Goal of the exercise:
When you reach the line that contains "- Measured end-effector" in the data below, start reproducing lines exactly, and stop after the line that contains "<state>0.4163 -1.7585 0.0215".

======== Raw data

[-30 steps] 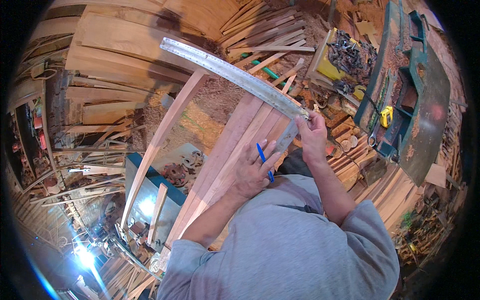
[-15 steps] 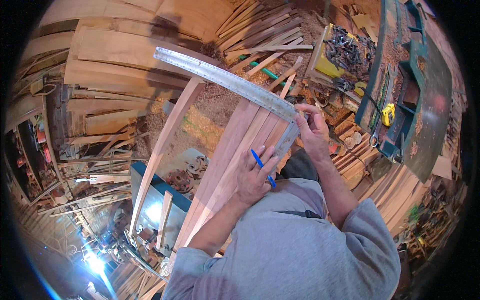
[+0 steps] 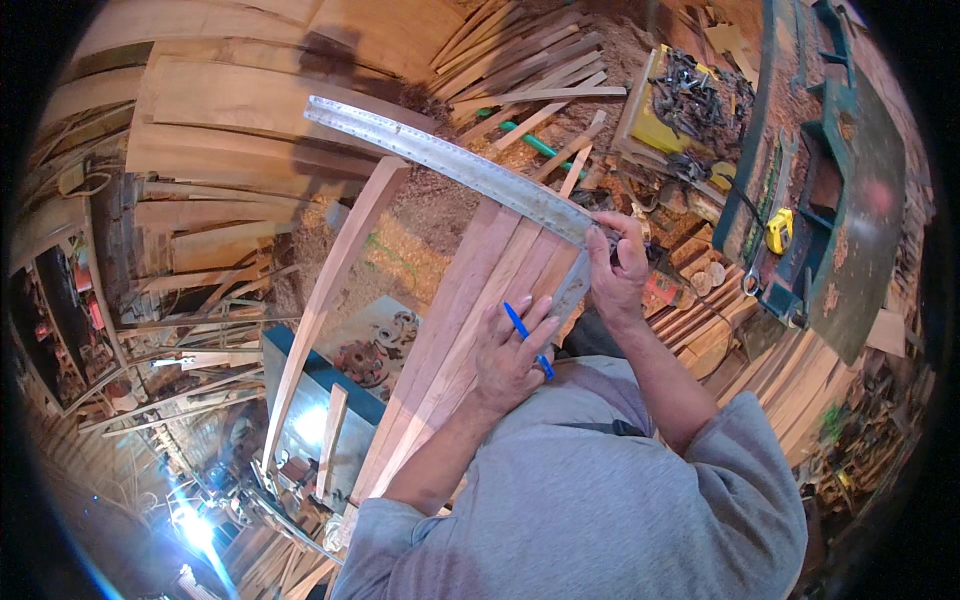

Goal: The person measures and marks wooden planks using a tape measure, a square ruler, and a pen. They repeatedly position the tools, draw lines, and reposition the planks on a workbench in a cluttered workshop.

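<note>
A long metal carpenter's square (image 3: 450, 170) lies across the ends of several reddish wooden strips (image 3: 470, 270) set side by side. Its long blade reaches out to the upper left, past the strips and over a separate wooden piece (image 3: 335, 260). My right hand (image 3: 622, 275) pinches the square at its corner, thumb and fingertips on the metal. On top of the strips rests my left hand (image 3: 512, 360), fingers partly spread, with a blue pen (image 3: 516, 322) tucked between them. The square's short leg runs down beside my right hand.
At the right, a dark green machine table (image 3: 850, 220) carries a wrench (image 3: 780, 170) and a yellow tape measure (image 3: 779, 231). A yellow tray (image 3: 640, 125) holds many dark metal parts. Planks (image 3: 230, 90) lie at the upper left, with sawdust on the floor.
The fingers of my right hand have shifted slightly at the square's corner. My left hand, the pen and the strips look almost the same.
</note>
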`<state>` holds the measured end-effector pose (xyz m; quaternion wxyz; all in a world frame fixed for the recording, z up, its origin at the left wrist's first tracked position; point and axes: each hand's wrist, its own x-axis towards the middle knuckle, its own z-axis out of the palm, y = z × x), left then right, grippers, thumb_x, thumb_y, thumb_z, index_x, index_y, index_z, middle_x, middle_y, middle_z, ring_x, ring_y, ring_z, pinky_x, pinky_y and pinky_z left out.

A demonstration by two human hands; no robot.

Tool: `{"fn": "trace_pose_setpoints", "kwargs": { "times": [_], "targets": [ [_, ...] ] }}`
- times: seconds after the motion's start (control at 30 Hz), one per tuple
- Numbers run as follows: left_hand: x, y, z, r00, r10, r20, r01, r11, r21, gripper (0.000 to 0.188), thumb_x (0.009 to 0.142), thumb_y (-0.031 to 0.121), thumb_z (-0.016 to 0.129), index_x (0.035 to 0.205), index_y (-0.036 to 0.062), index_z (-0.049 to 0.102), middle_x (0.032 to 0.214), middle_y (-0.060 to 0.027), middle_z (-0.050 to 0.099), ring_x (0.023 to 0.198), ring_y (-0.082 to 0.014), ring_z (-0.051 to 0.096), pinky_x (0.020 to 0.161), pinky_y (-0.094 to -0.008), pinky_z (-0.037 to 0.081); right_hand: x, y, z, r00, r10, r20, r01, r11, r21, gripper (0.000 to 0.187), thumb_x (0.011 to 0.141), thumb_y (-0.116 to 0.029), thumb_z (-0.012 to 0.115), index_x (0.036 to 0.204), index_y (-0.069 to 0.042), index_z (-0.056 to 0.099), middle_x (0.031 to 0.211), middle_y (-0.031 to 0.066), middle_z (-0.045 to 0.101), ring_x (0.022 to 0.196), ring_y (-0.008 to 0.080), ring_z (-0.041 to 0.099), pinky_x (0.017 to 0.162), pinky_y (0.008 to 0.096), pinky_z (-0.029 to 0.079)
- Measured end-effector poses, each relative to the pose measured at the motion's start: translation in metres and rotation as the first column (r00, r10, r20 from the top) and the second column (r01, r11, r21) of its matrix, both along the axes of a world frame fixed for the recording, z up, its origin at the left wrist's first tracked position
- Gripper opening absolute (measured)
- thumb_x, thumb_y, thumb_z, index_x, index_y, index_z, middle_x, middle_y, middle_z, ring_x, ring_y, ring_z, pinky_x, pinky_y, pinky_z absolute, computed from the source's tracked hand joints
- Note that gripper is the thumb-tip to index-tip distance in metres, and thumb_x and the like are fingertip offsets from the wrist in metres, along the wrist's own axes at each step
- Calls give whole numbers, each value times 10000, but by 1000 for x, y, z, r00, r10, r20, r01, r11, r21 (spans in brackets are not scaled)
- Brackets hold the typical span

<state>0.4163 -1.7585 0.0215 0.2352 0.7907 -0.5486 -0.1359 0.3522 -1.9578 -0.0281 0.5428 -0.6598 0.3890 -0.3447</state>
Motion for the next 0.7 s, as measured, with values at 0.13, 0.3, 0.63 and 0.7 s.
{"fn": "trace_pose_setpoints", "kwargs": {
  "times": [0.13,0.3,0.63,0.7],
  "targets": [
    [4,-4,7,999,-2,-40,2,1000,-4,645,776,145,800,1378,140,569,1475,-59,597,1375,-286,522,1174,-528,322,11,5,-4,996,-91,16,91,996,5,108,999,-66,682,975,30,638,1055,95,646,909,187,621,807,307,514],
    [30,-10,27,848,148,-509,-189,982,-30,566,977,261,669,1482,77,492,1247,-159,716,1111,-353,684,991,-455,499,14,3,-7,992,-127,14,128,989,-72,86,999,-45,664,960,27,637,1007,87,640,886,184,613,783,305,508],
    [62,-89,41,796,70,-602,-161,982,-98,261,911,53,724,1169,14,728,1019,-155,758,927,-281,747,807,-338,573,16,4,-10,988,-147,52,152,980,-130,66,989,-27,665,950,20,643,983,93,639,864,189,624,756,308,511],
    [65,-92,34,792,51,-608,-150,982,-113,241,910,46,717,1148,16,734,1025,-151,759,922,-270,749,807,-330,575,17,4,-9,988,-150,39,154,977,-148,56,991,-31,666,965,15,646,981,89,638,865,187,626,757,308,512]
  ]
}}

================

Exercise result:
- Measured end-effector poses, each relative to the pose measured at the motion's start: translation in metres and rotation as the first column (r00, r10, r20 from the top) and the second column (r01, r11, r21) of its matrix, both along the axes of a world frame fixed for the recording, z up, its origin at the left wrist's first tracked position
- Gripper opening absolute (measured)
- thumb_x, thumb_y, thumb_z, index_x, index_y, index_z, middle_x, middle_y, middle_z, ring_x, ring_y, ring_z, pinky_x, pinky_y, pinky_z absolute, computed from the source's tracked hand joints
- Note that gripper is the thumb-tip to index-tip distance in metres, and thumb_x and the like are fingertip offsets from the wrist in metres, along the wrist's own axes at each step
- Calls give whole numbers, each value times 10000, but by 1000 for x, y, z, r00, r10, r20, r01, r11, r21 (spans in brackets are not scaled)
- Brackets hold the typical span

<state>0.4163 -1.7585 0.0215 0.2352 0.7907 -0.5486 -0.1359 0.3522 -1.9578 -0.0281 0.5428 -0.6598 0.3890 -0.3447</state>

This output has been written out in full.